Work task:
Using the entries below, show all lines with the string "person".

Records for the exercise:
============================================================

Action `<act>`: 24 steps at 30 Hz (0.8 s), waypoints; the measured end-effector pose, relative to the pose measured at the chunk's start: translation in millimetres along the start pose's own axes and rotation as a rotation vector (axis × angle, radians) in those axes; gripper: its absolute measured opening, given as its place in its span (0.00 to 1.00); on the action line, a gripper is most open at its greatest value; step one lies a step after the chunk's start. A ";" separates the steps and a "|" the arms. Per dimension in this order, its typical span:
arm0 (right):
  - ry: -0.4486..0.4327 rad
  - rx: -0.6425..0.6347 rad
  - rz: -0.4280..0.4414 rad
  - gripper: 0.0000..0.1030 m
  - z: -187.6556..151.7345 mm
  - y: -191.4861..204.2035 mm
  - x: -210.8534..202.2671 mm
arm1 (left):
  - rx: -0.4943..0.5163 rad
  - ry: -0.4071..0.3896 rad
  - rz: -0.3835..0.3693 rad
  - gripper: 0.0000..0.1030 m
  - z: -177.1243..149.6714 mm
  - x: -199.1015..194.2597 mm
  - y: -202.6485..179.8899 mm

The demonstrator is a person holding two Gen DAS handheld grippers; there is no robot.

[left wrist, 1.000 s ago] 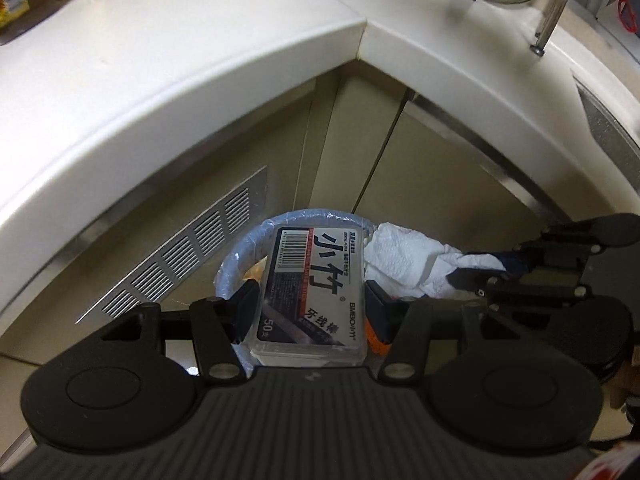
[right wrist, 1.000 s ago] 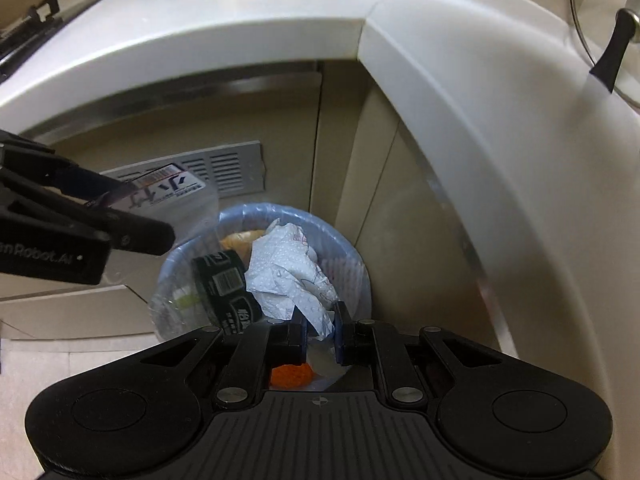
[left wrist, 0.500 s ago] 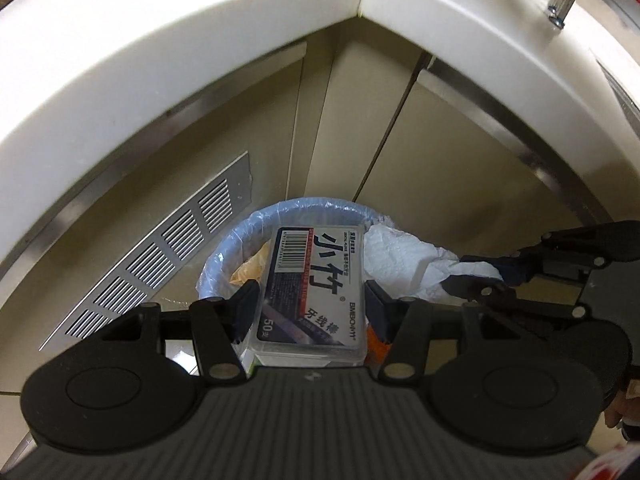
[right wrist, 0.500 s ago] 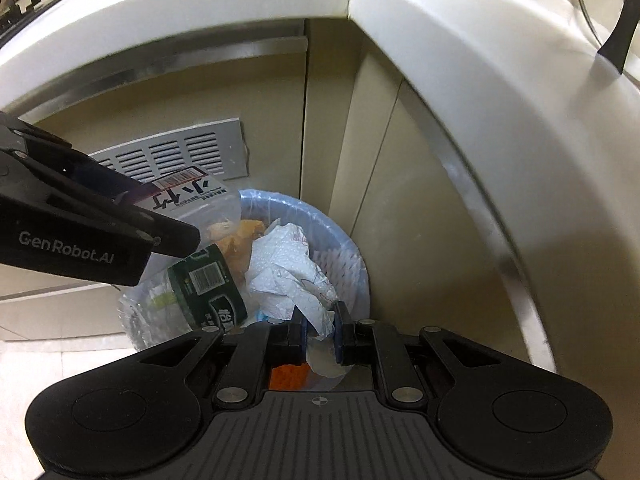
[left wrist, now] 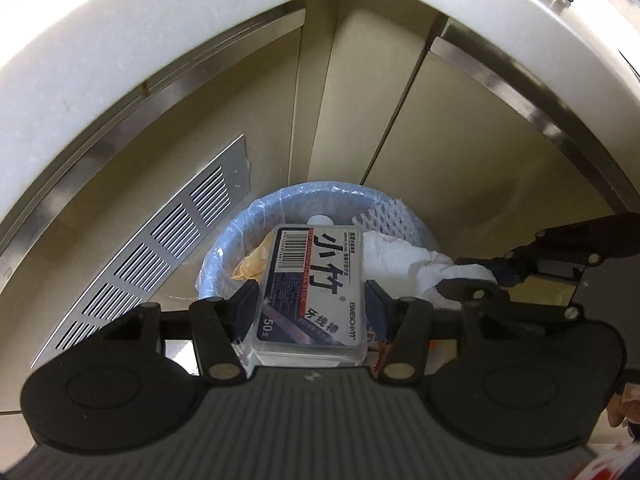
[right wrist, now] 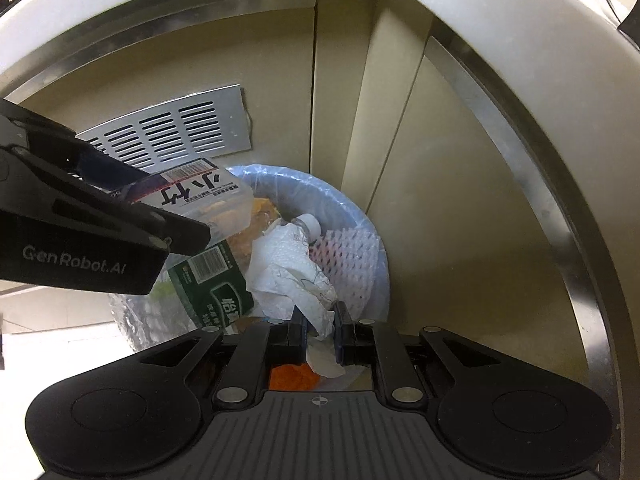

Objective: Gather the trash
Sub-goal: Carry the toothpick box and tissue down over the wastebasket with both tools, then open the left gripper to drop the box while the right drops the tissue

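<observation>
Both grippers point steeply down into the corner below the white bench [left wrist: 120, 60], over the bin [right wrist: 360, 224] that stands on the floor against the cabinet doors [right wrist: 460, 200].

Left gripper [left wrist: 312, 300]: fingers [left wrist: 246, 296] clamped on the long sides of a clear plastic floss box [left wrist: 316, 280]. The box label faces the camera, barcode end away from it. The box hangs above the bin's left half. In the right wrist view this gripper [right wrist: 160, 204] enters from the left, with the box [right wrist: 200, 196] projecting past its fingertips over the bin rim.

Right gripper [right wrist: 318, 326]: fingers [right wrist: 298, 326] nearly together, pinched on a crumpled white tissue [right wrist: 296, 276]. The tissue extends forward from the fingertips over the bin contents. In the left wrist view this gripper [left wrist: 472, 280] enters from the right, with the tissue [left wrist: 400, 256] beside the box.

Bin: lined with a pale blue bag. Contents visible: a green-labelled bottle [right wrist: 212, 284] with a white cap, pink foam netting [right wrist: 344, 260] against the far wall, yellowish wrapping [left wrist: 252, 260], and an orange item [right wrist: 292, 376] near the right gripper base.

A slotted metal vent [left wrist: 152, 248] sits on the cabinet panel left of the bin.
</observation>
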State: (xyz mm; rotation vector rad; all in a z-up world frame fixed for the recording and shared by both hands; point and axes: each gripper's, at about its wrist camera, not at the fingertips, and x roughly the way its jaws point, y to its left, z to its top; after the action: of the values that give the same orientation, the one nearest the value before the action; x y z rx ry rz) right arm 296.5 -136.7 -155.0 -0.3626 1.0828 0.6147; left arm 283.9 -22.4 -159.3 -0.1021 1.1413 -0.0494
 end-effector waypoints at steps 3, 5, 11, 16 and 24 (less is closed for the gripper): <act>0.003 0.005 0.000 0.12 0.0 -0.2 3.2 | 0.000 0.003 0.004 0.51 0.7 2.5 1.1; 0.005 0.008 -0.002 0.12 0.4 -1.2 4.3 | 0.000 0.005 0.005 0.51 1.8 5.6 1.0; 0.004 0.014 -0.008 0.12 1.9 -4.3 8.2 | 0.002 0.005 0.009 0.51 3.6 9.8 0.5; 0.001 0.020 -0.014 0.12 2.7 -5.2 10.7 | 0.002 -0.001 0.005 0.52 7.5 17.1 -0.8; 0.002 0.042 -0.018 0.13 2.1 -8.6 12.7 | -0.007 -0.034 -0.002 0.66 11.3 21.9 -1.1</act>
State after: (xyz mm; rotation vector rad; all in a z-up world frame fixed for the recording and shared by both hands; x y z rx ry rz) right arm 307.6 -138.7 -165.7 -0.3361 1.0919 0.5746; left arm 303.4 -24.9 -174.4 -0.1100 1.1071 -0.0457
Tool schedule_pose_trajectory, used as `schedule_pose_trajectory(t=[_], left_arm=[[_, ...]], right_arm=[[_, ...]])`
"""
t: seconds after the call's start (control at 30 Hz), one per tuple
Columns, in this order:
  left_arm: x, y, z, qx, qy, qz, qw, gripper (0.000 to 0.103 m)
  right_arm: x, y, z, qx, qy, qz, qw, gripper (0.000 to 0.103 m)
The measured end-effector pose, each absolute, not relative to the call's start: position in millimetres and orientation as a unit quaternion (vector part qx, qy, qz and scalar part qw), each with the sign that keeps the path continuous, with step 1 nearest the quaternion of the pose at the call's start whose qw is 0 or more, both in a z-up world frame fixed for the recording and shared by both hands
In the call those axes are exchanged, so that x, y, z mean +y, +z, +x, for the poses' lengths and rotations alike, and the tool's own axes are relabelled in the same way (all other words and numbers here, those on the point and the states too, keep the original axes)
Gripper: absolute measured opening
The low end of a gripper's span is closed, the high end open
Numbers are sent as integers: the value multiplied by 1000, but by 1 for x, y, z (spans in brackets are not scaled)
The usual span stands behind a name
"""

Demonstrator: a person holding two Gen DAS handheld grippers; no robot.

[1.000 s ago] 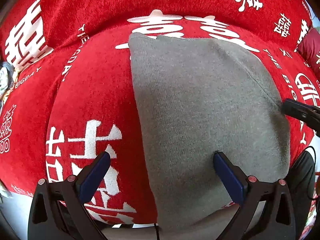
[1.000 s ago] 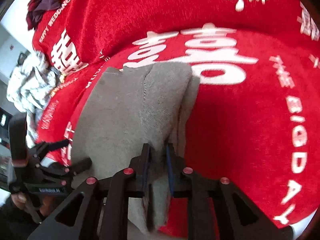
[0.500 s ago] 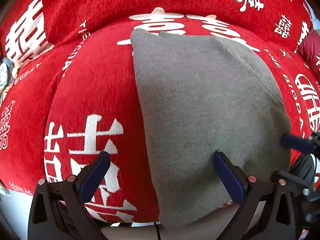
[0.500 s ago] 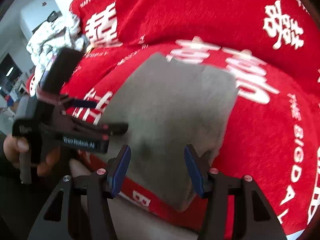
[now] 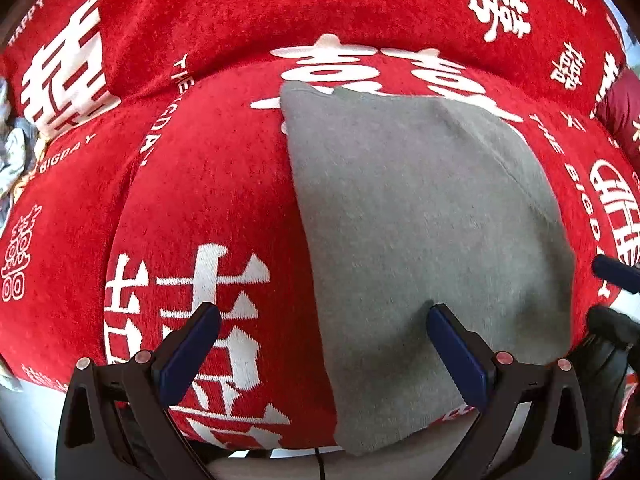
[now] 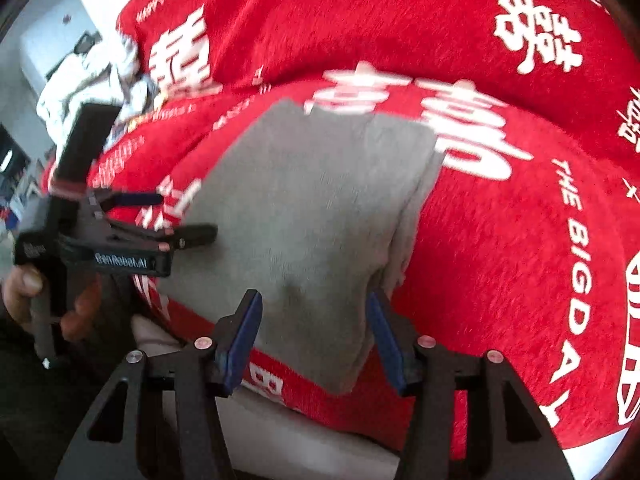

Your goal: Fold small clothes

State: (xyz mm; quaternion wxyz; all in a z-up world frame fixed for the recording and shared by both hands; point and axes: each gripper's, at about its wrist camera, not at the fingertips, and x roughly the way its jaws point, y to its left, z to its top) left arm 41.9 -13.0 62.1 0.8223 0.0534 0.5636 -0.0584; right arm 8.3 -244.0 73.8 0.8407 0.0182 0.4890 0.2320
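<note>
A grey knitted garment [image 5: 420, 216] lies folded flat on a red cushion with white characters [image 5: 208, 184]. It also shows in the right wrist view [image 6: 316, 208], with layered edges at its right side. My left gripper [image 5: 320, 320] is open and empty, its right finger over the garment's near part, its left finger over the red cover. It also shows in the right wrist view [image 6: 160, 216], held by a hand. My right gripper [image 6: 314, 308] is open and empty, straddling the garment's near corner. One of its fingertips [image 5: 612, 272] shows at the right edge of the left wrist view.
A red backrest cushion [image 5: 320, 4] rises behind the seat. A pile of white and grey clothes [image 6: 92, 76] lies at the far left. A dark red cloth [image 5: 624, 112] sits at the right. The seat's front edge [image 6: 300, 420] drops off just below the grippers.
My right gripper has let go of the garment's edge, opened, and drawn back to the near corner. The folded layer now lies flat. My left gripper has barely moved.
</note>
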Motion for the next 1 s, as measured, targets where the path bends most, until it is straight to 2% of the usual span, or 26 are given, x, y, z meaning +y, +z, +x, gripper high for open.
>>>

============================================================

Solution to the exercise:
The demonstrator is a person holding two Gen DAS handheld grippers; there is no robot.
Demonstrator: a person holding two Gen DAS handheld grippers; no robot.

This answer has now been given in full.